▶ **WHAT IS EXPECTED**:
The answer must be every line below that holds the word "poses".

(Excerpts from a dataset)
· · ·
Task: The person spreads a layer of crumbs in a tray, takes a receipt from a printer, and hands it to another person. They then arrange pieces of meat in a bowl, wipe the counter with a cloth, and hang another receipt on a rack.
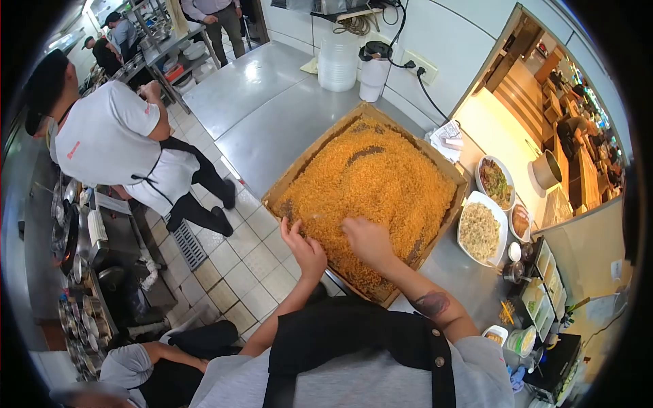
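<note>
On the steel counter, both hands, left hand (304, 248) and right hand (367, 239), lie open, fingers spread, in the orange shredded food (374, 183) of the wide shallow brown tray (294, 178); raking lightly and evenly should keep shreds off the rim.

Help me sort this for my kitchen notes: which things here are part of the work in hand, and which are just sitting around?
In hand:
- left hand
- right hand
- orange rice
- large tray

Lying about:
- noodle plate
- bowl of greens
- stacked plastic tubs
- white appliance
- steel counter
</note>
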Tool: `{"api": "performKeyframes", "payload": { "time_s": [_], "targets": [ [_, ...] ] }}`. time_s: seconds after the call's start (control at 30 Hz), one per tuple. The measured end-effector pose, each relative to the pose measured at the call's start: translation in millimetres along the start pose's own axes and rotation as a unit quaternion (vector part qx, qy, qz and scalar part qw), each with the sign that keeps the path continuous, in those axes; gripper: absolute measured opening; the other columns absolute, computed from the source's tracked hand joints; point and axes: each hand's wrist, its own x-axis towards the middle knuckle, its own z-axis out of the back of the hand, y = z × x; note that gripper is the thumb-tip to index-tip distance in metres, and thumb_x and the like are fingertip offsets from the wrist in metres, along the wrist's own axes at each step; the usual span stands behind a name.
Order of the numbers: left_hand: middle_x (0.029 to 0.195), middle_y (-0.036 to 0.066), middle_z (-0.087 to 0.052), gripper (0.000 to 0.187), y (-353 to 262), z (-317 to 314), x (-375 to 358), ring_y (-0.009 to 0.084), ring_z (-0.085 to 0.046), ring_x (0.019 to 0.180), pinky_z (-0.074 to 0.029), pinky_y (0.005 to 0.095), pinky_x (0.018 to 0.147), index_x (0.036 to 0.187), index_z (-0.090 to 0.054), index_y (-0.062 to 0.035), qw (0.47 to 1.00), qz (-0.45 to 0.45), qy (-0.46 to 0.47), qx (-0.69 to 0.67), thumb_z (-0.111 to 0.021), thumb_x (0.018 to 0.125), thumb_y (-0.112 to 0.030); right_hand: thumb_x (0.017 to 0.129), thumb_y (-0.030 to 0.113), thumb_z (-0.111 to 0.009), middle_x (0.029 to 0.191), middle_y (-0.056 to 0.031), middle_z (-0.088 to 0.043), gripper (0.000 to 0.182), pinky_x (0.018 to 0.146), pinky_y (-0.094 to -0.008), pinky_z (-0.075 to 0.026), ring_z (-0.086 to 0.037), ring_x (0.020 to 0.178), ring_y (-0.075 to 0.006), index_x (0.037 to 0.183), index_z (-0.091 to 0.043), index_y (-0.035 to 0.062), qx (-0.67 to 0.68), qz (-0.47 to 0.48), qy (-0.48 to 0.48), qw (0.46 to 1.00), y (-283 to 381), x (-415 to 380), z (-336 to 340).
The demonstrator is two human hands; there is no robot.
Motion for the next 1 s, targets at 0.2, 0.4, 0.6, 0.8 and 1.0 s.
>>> {"api": "performKeyframes", "payload": {
  "time_s": [0.2,0.4,0.6,0.8,1.0],
  "targets": [
    [0.138,0.029,-0.022,0.046,1,0,0,0.0445,-0.023,0.131,-0.022,0.0477,0.106,0.118,-0.039,0.0031,1.000,-0.008,0.002,0.019,-0.038,0.073,0.011,0.087,0.015,-0.049,0.073,-0.0169,-0.060,0.012,0.053,-0.0448,-0.049,-0.062,0.062,-0.0351,0.095,-0.052,0.0076,-0.009,0.004,0.077,0.997,-18,11,-53],
    [0.138,0.029,-0.021,0.044,4,1,-1,0.0448,-0.022,0.131,-0.024,0.0470,0.105,0.119,-0.039,0.0024,1.000,0.000,0.013,0.013,-0.037,0.075,0.010,0.089,0.010,-0.044,0.079,-0.0209,-0.064,0.019,0.059,-0.0456,-0.052,-0.065,0.071,-0.0367,0.105,-0.055,0.0062,-0.083,-0.148,0.032,0.985,-73,65,-30],
    [0.139,0.029,-0.020,0.046,1,1,-1,0.0453,-0.023,0.130,-0.026,0.0454,0.104,0.119,-0.040,0.0044,1.000,-0.006,0.012,0.026,-0.038,0.073,0.012,0.089,0.011,-0.044,0.078,-0.0228,-0.064,0.020,0.063,-0.0482,-0.051,-0.065,0.075,-0.0379,0.102,-0.058,0.0049,-0.116,-0.258,-0.015,0.959,-141,84,1],
    [0.140,0.026,-0.021,0.046,1,-2,-1,0.0437,-0.024,0.131,-0.034,0.0405,0.097,0.118,-0.042,0.0036,1.000,-0.002,0.008,0.028,-0.038,0.074,0.012,0.090,0.014,-0.045,0.081,-0.0243,-0.064,0.019,0.066,-0.0498,-0.051,-0.063,0.078,-0.0415,0.097,-0.057,0.0011,-0.085,-0.222,-0.067,0.969,-155,113,35],
    [0.140,0.026,-0.022,0.047,-3,-3,-1,0.0435,-0.025,0.130,-0.037,0.0390,0.092,0.119,-0.042,0.0028,0.999,0.035,0.010,-0.004,-0.038,0.073,0.012,0.089,0.018,-0.048,0.083,-0.0238,-0.064,0.019,0.070,-0.0497,-0.050,-0.063,0.083,-0.0412,0.096,-0.058,0.0033,-0.111,-0.284,-0.060,0.951,-185,149,8]
  ]
}}
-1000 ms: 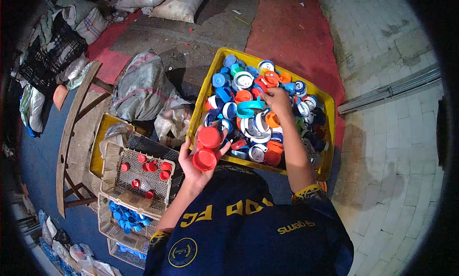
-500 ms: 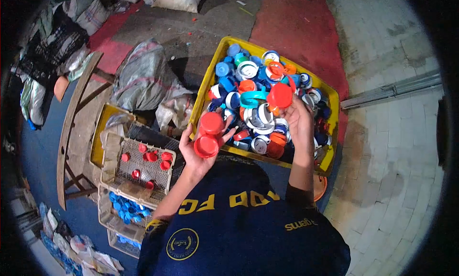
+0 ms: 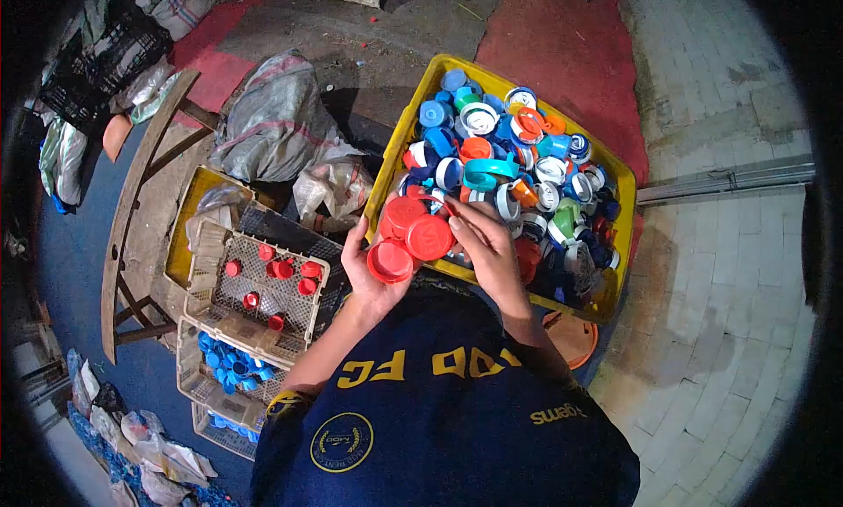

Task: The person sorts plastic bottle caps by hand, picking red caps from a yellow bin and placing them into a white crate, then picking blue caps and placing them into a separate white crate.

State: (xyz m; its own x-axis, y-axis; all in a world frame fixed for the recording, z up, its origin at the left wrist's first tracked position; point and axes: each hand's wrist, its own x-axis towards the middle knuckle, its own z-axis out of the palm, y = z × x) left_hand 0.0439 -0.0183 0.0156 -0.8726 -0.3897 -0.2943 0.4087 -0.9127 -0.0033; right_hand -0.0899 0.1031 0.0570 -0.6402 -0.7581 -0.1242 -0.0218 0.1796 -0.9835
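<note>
Red caps (image 3: 407, 237) flat, open sides up, left hand (image 3: 369, 274).

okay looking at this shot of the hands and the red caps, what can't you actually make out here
- Head view: how many round red plastic caps the left hand holds; they overlap, and the right hand covers part.
- Lower layers of the yellow plastic crate: buried under the top lids.
- Bottom white basket: hidden by the basket above and the sleeve.
- Orange round thing: the arm hides most.
</note>
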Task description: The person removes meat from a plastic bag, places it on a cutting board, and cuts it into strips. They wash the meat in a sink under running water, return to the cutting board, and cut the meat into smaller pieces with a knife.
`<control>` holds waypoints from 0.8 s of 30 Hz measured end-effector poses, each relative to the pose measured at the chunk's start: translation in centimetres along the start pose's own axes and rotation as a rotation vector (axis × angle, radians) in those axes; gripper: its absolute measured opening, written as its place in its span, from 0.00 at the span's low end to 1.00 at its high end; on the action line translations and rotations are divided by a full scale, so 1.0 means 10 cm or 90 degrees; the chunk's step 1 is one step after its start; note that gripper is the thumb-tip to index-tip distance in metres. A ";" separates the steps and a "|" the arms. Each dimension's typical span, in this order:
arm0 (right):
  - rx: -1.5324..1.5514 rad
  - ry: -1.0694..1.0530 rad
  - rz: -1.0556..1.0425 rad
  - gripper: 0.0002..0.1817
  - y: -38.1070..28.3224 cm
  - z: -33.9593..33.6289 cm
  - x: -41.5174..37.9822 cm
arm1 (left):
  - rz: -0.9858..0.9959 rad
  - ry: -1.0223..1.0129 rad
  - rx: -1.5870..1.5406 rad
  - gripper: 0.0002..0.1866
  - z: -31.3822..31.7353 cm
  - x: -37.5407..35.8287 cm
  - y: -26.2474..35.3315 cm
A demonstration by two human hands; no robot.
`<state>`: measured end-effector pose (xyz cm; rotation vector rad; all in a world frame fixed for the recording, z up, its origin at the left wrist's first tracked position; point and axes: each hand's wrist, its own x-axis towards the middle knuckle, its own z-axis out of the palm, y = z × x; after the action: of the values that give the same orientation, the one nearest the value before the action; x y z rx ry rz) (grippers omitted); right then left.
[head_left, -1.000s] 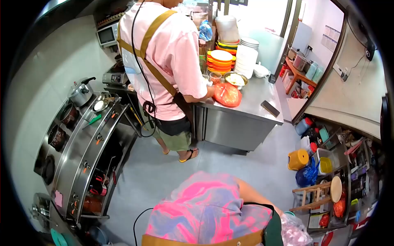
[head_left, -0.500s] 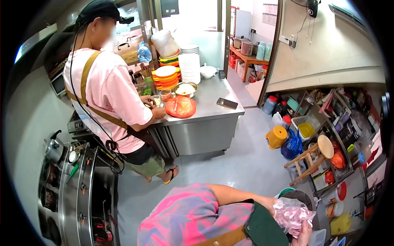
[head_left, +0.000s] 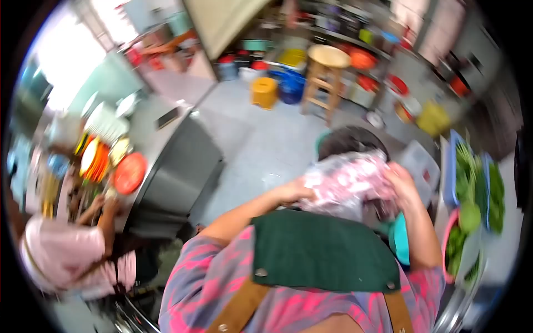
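Observation:
A clear plastic bag point(head_left: 350, 180) holds pink pieces that look like raw meat. My left hand point(head_left: 297, 190) grips the bag's left side, its fingers partly hidden behind the plastic. On the opposite side my right hand point(head_left: 401, 182) is closed around the bag's edge. Just beyond it is a dark round vessel point(head_left: 352, 139), partly covered by the bag, so its contents cannot be made out. A teal container point(head_left: 400, 238) shows beside my right forearm. The picture is smeared by motion.
A co-worker in a pink shirt point(head_left: 64, 250) stands left at a steel counter point(head_left: 177, 166) with orange plates and a red bag point(head_left: 130, 173). A wooden stool point(head_left: 327, 58) and yellow stool point(head_left: 264, 92) stand ahead. Blue trays point(head_left: 451, 172) of greens lie right.
My view has swung to the right, bringing both forearms and the greens into sight. The bag stays between my hands, now spread wider across it. The co-worker remains at the counter.

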<state>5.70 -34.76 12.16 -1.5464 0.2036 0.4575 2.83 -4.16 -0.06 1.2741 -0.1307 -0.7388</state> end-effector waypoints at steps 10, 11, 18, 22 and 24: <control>0.069 0.027 -0.028 0.09 0.09 -0.11 0.03 | -0.035 0.018 -0.157 0.30 0.10 -0.16 0.21; 0.070 0.030 -0.026 0.09 0.12 -0.17 0.04 | -0.038 0.016 -0.158 0.30 0.11 -0.15 0.20; 0.054 0.022 -0.060 0.09 0.07 -0.24 0.09 | -0.033 -0.003 -0.205 0.31 0.11 -0.14 0.18; 0.111 0.084 -0.059 0.10 -0.03 -0.19 0.27 | -0.043 -0.041 -0.325 0.24 -0.03 -0.04 0.21; 0.075 0.095 -0.060 0.10 -0.06 -0.23 0.36 | -0.038 -0.016 -0.381 0.21 -0.08 0.03 0.15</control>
<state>9.53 -36.43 11.20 -1.4684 0.2662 0.2513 4.10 -3.54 0.89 0.7004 0.1048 -0.7705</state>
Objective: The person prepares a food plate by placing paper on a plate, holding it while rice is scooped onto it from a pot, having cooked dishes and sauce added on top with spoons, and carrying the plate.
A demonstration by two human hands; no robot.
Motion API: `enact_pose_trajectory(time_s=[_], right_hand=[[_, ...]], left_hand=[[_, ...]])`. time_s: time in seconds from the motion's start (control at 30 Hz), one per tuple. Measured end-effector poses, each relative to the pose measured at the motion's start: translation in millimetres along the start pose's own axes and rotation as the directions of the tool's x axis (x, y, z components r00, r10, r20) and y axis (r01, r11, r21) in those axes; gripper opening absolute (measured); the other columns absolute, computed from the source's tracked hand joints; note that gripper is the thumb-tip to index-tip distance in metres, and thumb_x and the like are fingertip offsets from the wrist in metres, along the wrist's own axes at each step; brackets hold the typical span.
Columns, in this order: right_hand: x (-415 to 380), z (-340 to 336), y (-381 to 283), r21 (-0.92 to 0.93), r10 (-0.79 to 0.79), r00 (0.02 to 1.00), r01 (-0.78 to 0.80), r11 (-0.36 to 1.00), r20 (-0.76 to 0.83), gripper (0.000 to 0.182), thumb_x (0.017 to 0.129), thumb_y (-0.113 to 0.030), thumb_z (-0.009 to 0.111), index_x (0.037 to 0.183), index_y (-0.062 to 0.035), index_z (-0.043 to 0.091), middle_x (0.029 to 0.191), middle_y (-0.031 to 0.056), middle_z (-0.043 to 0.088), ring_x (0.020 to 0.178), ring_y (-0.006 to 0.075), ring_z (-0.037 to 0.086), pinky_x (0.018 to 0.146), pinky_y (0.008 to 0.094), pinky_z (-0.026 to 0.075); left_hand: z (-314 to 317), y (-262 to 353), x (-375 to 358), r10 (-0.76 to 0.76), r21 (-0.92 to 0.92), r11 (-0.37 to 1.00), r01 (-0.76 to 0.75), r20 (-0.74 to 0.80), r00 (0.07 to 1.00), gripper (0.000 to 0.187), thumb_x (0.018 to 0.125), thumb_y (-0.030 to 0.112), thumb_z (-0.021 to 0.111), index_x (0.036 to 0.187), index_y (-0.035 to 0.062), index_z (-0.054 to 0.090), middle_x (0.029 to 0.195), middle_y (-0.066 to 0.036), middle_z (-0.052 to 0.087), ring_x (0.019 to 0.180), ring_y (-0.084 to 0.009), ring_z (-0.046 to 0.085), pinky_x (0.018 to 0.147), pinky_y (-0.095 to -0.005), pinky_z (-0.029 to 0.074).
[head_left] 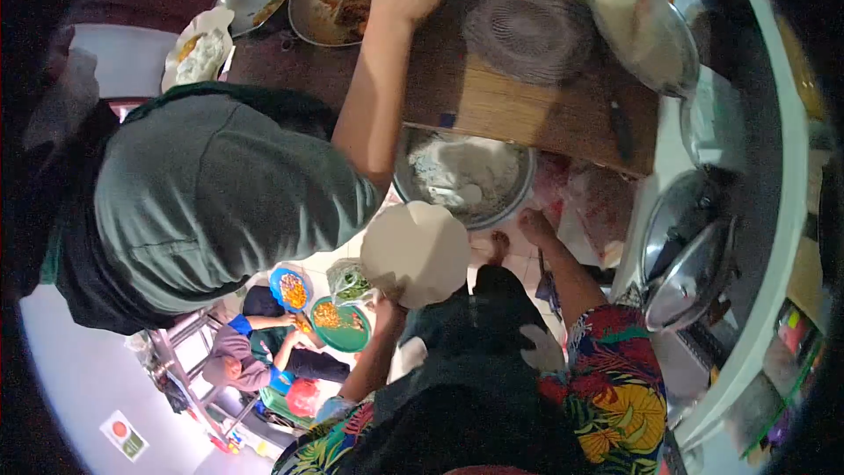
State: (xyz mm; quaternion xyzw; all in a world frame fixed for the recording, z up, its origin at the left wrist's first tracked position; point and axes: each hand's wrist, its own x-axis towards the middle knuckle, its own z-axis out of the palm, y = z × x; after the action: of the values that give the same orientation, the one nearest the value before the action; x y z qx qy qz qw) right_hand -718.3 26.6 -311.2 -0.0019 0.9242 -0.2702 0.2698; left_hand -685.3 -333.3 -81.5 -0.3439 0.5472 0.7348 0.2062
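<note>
My left hand [389, 310] grips the lower edge of a cream plate [415, 251] with a wavy rim; nothing lies on the plate. My right hand [537, 229] is beside the pot's lower right edge with its fingers curled in; whatever is inside them, if anything, is hidden. Beyond the plate stands a large metal pot [530, 185] holding white rice [479, 158]. A white scoop [453, 194] lies on the rice.
A co-worker's arm [378, 88] reaches across from the left into a pan [308, 4]. The wooden table [501, 110] bears a mesh food cover [527, 31] and a knife [622, 127]. Metal lids [690, 286] stand at right. Another person [251, 361] sits lower left near a green tray [341, 339].
</note>
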Motion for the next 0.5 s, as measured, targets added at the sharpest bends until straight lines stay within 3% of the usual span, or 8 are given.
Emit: enact_pose_trajectory(time_s=[0.03,0.13,0.2,0.27,0.3,0.33,0.37,0.5], right_hand=[[25,52,38,-0.138,-0.057,0.994,0.043,0.99,-0.093,0.017,0.075,-0.018,0.053,0.08,-0.002,0.058,0.081,0.0166,0.059,0.074,0.0293,0.058,0.066,0.0385,0.046],[50,4,6,-0.181,-0.087,0.994,0.097,0.979,0.061,0.021,0.077,-0.02,0.051,0.085,-0.0019,0.058,0.078,0.0173,0.058,0.074,0.0313,0.057,0.066,0.0382,0.045],[66,-8,-11,0.258,0.226,0.951,-0.277,0.926,0.21,0.022,0.077,-0.02,0.05,0.085,-0.0015,0.058,0.077,0.0164,0.058,0.073,0.0321,0.057,0.065,0.0395,0.045],[78,15,-10,0.145,0.091,0.995,-0.097,0.985,0.049,0.02,0.077,-0.019,0.049,0.081,-0.0015,0.058,0.075,0.0157,0.057,0.07,0.0311,0.057,0.063,0.0398,0.045],[84,28,-8,0.001,-0.065,0.991,0.065,0.998,-0.117,0.018,0.077,-0.017,0.049,0.077,-0.0014,0.058,0.073,0.015,0.056,0.067,0.03,0.057,0.062,0.0401,0.045],[103,54,4,0.013,-0.054,0.99,0.057,0.998,-0.128,0.018,0.077,-0.017,0.049,0.077,-0.0014,0.058,0.073,0.015,0.056,0.067,0.03,0.057,0.062,0.0401,0.045],[125,96,23,-0.153,-0.09,0.995,0.095,0.984,0.034,0.016,0.077,-0.015,0.048,0.074,-0.0022,0.058,0.072,0.0141,0.056,0.066,0.03,0.056,0.061,0.0402,0.045],[152,116,-35,-0.293,-0.136,0.965,0.2,0.935,0.225,0.013,0.073,-0.011,0.049,0.069,-0.0023,0.058,0.076,0.0161,0.056,0.071,0.031,0.056,0.066,0.0415,0.045]], left_hand=[[-1,-10,-3,-0.102,-0.129,0.987,0.091,-0.078,0.992,0.041,0.083,0.01,0.05,0.12,0.0018,0.033,0.113,-0.013,0.046,0.102,-0.0269,0.05,0.082,-0.0399,0.047],[-5,-42,-4,-0.146,-0.164,0.978,0.128,-0.103,0.984,0.044,0.082,0.006,0.049,0.121,0.0036,0.031,0.115,-0.015,0.045,0.101,-0.0277,0.05,0.082,-0.042,0.047],[-5,-49,-9,-0.172,-0.188,0.971,0.146,-0.126,0.977,0.044,0.081,0.006,0.049,0.121,0.0042,0.032,0.115,-0.015,0.044,0.101,-0.0273,0.05,0.081,-0.0413,0.047],[-27,-79,-2,-0.182,-0.197,0.968,0.154,-0.13,0.975,0.044,0.081,0.005,0.049,0.121,0.0048,0.032,0.116,-0.015,0.044,0.1,-0.0268,0.05,0.08,-0.0405,0.047],[-62,-118,7,0.053,0.253,0.967,-0.027,-0.093,0.994,0.042,0.081,0.005,0.049,0.119,0.0047,0.034,0.114,-0.015,0.045,0.099,-0.0262,0.051,0.078,-0.0388,0.047],[-85,-138,22,0.25,0.638,0.735,-0.23,0.061,0.966,0.039,0.08,0.006,0.049,0.117,0.0046,0.035,0.112,-0.014,0.047,0.098,-0.0256,0.051,0.077,-0.0372,0.047],[-56,-103,14,-0.16,-0.151,0.979,0.138,-0.15,0.976,0.033,0.081,0.006,0.05,0.111,0.0039,0.038,0.106,-0.012,0.049,0.095,-0.0245,0.052,0.076,-0.0345,0.047],[-89,-119,31,-0.149,-0.138,0.982,0.126,-0.172,0.974,0.033,0.081,0.005,0.05,0.111,0.0069,0.038,0.103,-0.01,0.05,0.094,-0.0229,0.052,0.078,-0.0356,0.046]])
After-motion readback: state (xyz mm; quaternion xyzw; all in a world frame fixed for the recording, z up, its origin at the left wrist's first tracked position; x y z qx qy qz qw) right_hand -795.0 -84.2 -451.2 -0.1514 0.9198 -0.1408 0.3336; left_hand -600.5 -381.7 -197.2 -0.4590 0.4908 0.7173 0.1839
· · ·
▶ **RESPONSE BOX**:
`<control>` holds waypoints from 0.8 s of 30 Hz measured end-effector poses, each relative to the pose measured at the chunk's start: translation in centimetres along the start pose's own axes and rotation as a rotation vector (axis × angle, radians) in those axes; gripper: its absolute measured opening, written as its place in its span, from 0.00 at the span's low end to 1.00 at its high end; on the action line translations and rotations are divided by a full scale, so 1.0 means 10 cm or 90 degrees; the chunk's step 1 is one step after its start; note that gripper is the thumb-tip to index-tip distance in metres. A ";" separates the steps and a "|" the arms. Each dimension's typical span, in this order:
Motion API: `enact_pose_trajectory(time_s=[_], right_hand=[[_, ...]], left_hand=[[_, ...]])`. time_s: time in seconds from the motion's start (control at 30 Hz), one per tuple. Measured end-effector poses, each relative to the pose measured at the motion's start: translation in millimetres along the start pose's own axes and rotation as the directions of the tool's x axis (x, y, z components r00, r10, r20) and y axis (r01, r11, r21) in those axes; gripper opening absolute (measured); the other columns absolute, computed from the source's tracked hand joints; note that gripper is the thumb-tip to index-tip distance in metres, and thumb_x and the like are fingertip offsets from the wrist in metres, along the wrist's own axes at each step; brackets hold the typical span.

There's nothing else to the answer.